As opposed to those considerations, of course the Court has not blinked the circumstance stressed by counsel for the Government which may be created by this removal, namely, that it may involve duplication in one trial of all the testimony taken in the other one. It may seem that this fact alone makes a transfer definitely against the public interest and the proper *886 administration of justice and outweighs the factors favoring removal. However, this Court does not think so, because if under this new Rule No. 21 these defendants are otherwise entitled to transfer, and if there are such considerations as have been noted relating to facility and economy of trial as respects the individual defendants and without any undue hardship on the Government, this Court feels that it should not hesitate to order the transfer, even though there may be duplication, in the two separate jurisdictions, of the testimony, in the event that there is a trial on all counts of the indictment in each place with respect to the two different groups of defendants.

Finally, in this connection the Court feels it is appropriate to make allusion to the point which counsel for these four defendants have brought up, namely, that if this Court be sound in its conclusion just reached, then, in the interest of justice, in the public interest, in the interest of time and money-saving, and in greater fairness to all concerned, it would seem that the Department of Justice should have given more complete consideration to the question whether, in the first instance, this indictment should not have been brought in the Illinois jurisdiction. And, also, it seems appropriate for the Court to point out that it is perfectly proper, even now, to combine the trial of all defendants in that other jurisdiction by indictment there of the Messrs. Garsson. But, whatever the Government may see fit to do in this respect, the decision which this Court has reached is not based upon hope or expectation that through limited transfer of the proceeding it may be relieved of what would appear to be a very tedious trial of long duration. If any of the defendants must be tried here, then it is the duty of this Court to proceed with reasonable promptness with the trial, and promote the efficient administration of justice in fairness to all concerned. But in conclusion the Court wants to say that even though the trial is now narrowed in this jurisdiction to two defendants, and even though the Court is impressed with the necessity, in the interest of these defendants and in the public interest, of assigning a date in the reasonably near future for the trial, the Court will not do so unless there is a more definite disclosure to the Court through pre-trial conferences as to why the Government believes, if it still does, that this case will require several months for trial. Such seems to be a totally unwarranted belief, if the case is properly prepared for trial.
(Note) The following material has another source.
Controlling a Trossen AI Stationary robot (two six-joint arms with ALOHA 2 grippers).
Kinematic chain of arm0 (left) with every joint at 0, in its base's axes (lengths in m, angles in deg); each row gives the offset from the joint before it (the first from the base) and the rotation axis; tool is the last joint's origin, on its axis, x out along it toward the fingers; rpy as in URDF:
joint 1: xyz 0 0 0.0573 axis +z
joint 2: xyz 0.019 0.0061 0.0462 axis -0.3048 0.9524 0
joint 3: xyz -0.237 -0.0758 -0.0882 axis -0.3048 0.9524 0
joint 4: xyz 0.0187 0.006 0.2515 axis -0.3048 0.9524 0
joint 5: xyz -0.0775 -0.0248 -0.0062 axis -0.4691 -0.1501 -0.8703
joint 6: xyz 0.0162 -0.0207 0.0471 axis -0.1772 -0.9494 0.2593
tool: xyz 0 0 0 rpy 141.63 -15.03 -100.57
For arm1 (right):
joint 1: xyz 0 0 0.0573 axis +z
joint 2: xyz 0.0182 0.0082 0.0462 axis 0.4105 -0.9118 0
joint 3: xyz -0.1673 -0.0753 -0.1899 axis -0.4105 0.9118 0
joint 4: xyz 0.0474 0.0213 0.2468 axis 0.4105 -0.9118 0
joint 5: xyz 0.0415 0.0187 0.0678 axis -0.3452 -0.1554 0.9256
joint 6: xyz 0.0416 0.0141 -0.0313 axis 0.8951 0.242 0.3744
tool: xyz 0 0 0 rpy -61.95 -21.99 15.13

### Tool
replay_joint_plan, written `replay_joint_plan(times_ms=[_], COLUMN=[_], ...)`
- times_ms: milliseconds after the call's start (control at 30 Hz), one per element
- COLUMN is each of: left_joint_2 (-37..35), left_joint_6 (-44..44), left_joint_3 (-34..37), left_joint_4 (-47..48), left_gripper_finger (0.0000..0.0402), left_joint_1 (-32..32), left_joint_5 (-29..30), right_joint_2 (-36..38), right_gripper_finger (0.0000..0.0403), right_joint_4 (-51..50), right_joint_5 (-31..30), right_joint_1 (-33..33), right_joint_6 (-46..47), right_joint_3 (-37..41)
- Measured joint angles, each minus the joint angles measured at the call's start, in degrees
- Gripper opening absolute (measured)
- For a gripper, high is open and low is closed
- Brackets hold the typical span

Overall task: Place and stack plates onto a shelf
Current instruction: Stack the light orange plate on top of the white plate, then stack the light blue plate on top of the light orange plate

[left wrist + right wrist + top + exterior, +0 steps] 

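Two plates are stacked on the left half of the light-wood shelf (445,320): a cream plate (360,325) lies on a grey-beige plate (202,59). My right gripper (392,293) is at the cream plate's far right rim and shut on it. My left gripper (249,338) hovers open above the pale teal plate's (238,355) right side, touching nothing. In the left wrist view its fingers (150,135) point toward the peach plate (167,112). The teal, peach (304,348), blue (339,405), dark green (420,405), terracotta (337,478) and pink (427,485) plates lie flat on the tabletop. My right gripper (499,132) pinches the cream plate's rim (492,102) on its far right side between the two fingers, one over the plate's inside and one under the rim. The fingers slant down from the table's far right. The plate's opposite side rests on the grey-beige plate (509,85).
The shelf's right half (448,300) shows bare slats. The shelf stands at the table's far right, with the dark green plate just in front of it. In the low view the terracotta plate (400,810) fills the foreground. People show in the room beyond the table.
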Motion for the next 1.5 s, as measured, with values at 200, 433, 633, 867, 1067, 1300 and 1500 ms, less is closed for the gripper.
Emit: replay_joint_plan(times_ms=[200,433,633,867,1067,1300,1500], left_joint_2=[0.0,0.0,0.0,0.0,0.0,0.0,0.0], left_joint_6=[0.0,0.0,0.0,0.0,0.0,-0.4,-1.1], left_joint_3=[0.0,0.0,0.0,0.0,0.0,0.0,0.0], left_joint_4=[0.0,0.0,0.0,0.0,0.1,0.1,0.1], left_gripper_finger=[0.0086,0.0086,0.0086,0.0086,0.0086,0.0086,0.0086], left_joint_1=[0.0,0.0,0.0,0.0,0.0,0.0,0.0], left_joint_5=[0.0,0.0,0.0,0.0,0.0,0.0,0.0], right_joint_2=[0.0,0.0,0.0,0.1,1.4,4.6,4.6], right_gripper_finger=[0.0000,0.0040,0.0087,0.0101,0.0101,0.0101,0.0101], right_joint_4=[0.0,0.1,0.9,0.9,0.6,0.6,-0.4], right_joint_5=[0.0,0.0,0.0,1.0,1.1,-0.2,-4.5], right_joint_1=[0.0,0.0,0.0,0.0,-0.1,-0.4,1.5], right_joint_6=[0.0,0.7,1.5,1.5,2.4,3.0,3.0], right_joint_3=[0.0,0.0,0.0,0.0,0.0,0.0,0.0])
One final point in this connection: in addition to the Court making it a condition precedent to fixing a date for trial that the Court shall be satisfied that the Government is not going to pad the trial with unnecessary testimony, and drag the case out to an inordinate length, the Court again raises for very serious consideration by counsel the question whether there is any real necessity, in view of the disclosures which have been made in the course of the various preliminary hearings, and the vast amount of detailed accounting data necessarily involved in the case, of trying any of the defendants on other than the substantive counts. It would appear to the Court, at this stage at least, that a great deal of time and money would be wasted by launching into the conspiracy charge, when the two substantive counts would appear to be sufficient to enable the Government to bring out everything required in the public interest that relates to the alleged guilt of these various defendants.

I will sign an order in accordance with this opinion.